Further, another flat column or wooden bearing wall according to the present invention may be configured such that the second column base is provided on a lower end surface of the flat column or wooden load bearing wall fixed to a foundation by a column base metal of the flat column or wooden bearing wall. A central portion is formed by forming a recess in the second upper plate of the hardware so as not to contact the lower end of the flat pillar or the wooden bearing wall above the joint between the second web plate and the second rib plate. And a central mounting portion on both the left and right end mounting portions, and the tensile force receiving member protruding from the tensile force receiving member through holes on the left and right sides of the upper base plate is inserted. A recess for inserting a tensile force receiving member is formed, and a pin insertion hole is formed on a side surface of the flat column or wooden bearing wall at a position corresponding to the pin insertion hole of the tensile force receiving member of the second column base metal Features that are To.

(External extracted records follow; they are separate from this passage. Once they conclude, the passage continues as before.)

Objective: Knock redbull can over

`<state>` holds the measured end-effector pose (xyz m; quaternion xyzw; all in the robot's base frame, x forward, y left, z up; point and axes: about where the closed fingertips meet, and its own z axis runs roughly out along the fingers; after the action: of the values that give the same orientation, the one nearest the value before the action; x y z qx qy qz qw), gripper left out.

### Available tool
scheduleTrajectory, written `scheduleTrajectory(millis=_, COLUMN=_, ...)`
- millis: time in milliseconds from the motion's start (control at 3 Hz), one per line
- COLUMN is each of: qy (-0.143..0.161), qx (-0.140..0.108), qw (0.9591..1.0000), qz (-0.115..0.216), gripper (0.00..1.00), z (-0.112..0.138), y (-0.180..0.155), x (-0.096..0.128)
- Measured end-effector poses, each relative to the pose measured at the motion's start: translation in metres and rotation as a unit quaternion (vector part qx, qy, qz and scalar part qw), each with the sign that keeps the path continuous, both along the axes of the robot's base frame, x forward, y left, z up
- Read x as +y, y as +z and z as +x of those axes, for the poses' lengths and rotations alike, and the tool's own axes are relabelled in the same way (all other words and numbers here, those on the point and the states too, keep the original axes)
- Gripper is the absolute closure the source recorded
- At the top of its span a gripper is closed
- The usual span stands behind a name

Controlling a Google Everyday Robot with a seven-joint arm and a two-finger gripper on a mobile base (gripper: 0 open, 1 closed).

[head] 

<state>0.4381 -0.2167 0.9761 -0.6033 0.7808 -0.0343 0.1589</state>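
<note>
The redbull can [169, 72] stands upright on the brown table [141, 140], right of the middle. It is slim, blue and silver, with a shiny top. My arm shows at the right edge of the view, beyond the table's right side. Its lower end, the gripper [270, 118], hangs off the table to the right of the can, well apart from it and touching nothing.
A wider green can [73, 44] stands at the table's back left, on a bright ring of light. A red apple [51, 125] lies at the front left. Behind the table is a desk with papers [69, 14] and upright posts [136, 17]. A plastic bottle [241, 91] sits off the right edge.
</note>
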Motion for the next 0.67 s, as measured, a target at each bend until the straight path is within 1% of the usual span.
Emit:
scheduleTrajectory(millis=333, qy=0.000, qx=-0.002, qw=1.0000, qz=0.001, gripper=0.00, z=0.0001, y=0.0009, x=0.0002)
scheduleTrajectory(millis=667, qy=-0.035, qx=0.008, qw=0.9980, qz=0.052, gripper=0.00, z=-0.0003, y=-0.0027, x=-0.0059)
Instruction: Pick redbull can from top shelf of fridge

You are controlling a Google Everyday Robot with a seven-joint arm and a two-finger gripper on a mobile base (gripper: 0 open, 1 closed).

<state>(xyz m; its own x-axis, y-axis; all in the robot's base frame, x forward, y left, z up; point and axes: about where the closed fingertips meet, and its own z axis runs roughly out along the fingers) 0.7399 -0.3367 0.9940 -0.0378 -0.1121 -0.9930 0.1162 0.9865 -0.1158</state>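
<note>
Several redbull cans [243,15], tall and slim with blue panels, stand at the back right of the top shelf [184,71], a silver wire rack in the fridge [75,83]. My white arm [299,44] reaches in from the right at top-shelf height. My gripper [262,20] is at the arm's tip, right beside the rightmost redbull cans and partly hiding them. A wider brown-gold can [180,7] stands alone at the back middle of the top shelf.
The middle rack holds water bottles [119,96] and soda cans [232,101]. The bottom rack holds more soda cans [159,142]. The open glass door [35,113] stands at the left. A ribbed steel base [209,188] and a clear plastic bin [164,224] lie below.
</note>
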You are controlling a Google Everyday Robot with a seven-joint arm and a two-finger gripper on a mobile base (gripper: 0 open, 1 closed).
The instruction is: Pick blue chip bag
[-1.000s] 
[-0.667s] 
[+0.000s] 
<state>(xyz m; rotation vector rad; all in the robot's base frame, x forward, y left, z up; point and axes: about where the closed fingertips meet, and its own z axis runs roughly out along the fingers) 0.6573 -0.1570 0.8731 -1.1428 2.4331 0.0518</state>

In the column post or the wooden column bearing hardware according to the present invention, each of the tensile force receiving members protrudes from the through hole for the tensile force receiving member formed in the upper base plate of the column base metal, and the tensile force receiving member The pin insertion hole is formed in a long hole shape that is long in the vertical direction, and the pin inserted into the pin insertion hole is positioned at a position above the long hole shape pin insertion hole of the tensile force receiving member. For example, the tensile force receiving member does not bear the compressive force when horizontal force acts on the flat column or wooden bearing wall, and the compressive force applied to the flat column or wooden bearing wall can be borne only by the compressive force receiving member. it can.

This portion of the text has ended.